- Problem: Only the lines from the one with "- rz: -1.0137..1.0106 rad" through the end of the data below belong in the answer, restated word for word, pictures excluded.
[Start of section]
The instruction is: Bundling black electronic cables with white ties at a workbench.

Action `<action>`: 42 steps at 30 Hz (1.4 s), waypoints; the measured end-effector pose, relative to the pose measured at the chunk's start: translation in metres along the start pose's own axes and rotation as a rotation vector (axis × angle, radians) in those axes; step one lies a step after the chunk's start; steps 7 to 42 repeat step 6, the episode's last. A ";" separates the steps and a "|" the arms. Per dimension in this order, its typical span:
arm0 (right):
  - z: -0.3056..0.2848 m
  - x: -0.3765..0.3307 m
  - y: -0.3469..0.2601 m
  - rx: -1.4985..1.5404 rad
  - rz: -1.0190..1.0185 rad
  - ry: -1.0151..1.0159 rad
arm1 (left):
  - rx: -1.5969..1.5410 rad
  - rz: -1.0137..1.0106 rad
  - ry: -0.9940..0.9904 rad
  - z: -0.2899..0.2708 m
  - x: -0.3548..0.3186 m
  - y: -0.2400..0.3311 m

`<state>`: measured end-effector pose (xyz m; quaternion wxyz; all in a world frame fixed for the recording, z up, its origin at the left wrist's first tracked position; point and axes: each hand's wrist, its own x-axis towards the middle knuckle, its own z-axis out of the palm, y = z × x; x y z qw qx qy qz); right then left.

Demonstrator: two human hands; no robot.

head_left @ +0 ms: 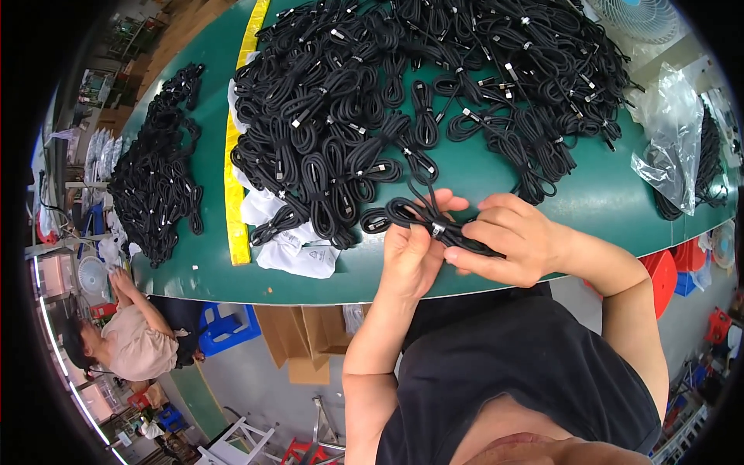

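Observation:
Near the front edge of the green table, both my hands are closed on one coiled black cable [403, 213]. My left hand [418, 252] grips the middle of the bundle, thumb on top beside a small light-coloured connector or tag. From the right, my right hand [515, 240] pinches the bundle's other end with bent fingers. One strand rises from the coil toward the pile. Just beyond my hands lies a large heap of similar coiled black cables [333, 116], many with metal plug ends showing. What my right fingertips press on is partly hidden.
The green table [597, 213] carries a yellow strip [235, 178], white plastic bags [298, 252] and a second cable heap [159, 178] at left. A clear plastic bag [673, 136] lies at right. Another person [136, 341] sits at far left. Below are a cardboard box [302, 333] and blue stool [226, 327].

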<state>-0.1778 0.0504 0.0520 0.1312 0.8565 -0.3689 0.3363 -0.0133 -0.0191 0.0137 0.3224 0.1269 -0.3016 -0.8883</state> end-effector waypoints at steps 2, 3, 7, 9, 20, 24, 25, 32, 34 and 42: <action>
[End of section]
- Response to the task:
  - rz: -1.0137..1.0106 rad
  - ry: -0.9940..0.9904 rad
  - z: -0.2899..0.2708 m
  - x: -0.3548..0.3186 m
  - y: -0.2400..0.3311 m

`<state>`: measured end-effector pose (xyz m; quaternion wxyz; all in a world frame fixed for the recording, z up, its origin at the left wrist's first tracked position; point and axes: each hand's wrist, its own x-axis towards the middle knuckle, its own z-axis out of the palm, y = z × x; x y z qw qx qy qz); right then left.

Demonstrator: two human hands; no robot.

head_left @ +0 ms: 

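Observation:
Near the front edge of the green table, both my hands are closed on one coiled black cable [403, 213]. My left hand [418, 252] grips the middle of the bundle, thumb on top beside a small light-coloured connector or tag. From the right, my right hand [515, 240] pinches the bundle's other end with bent fingers. One strand rises from the coil toward the pile. Just beyond my hands lies a large heap of similar coiled black cables [333, 116], many with metal plug ends showing. What my right fingertips press on is partly hidden.
The green table [597, 213] carries a yellow strip [235, 178], white plastic bags [298, 252] and a second cable heap [159, 178] at left. A clear plastic bag [673, 136] lies at right. Another person [136, 341] sits at far left. Below are a cardboard box [302, 333] and blue stool [226, 327].
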
<state>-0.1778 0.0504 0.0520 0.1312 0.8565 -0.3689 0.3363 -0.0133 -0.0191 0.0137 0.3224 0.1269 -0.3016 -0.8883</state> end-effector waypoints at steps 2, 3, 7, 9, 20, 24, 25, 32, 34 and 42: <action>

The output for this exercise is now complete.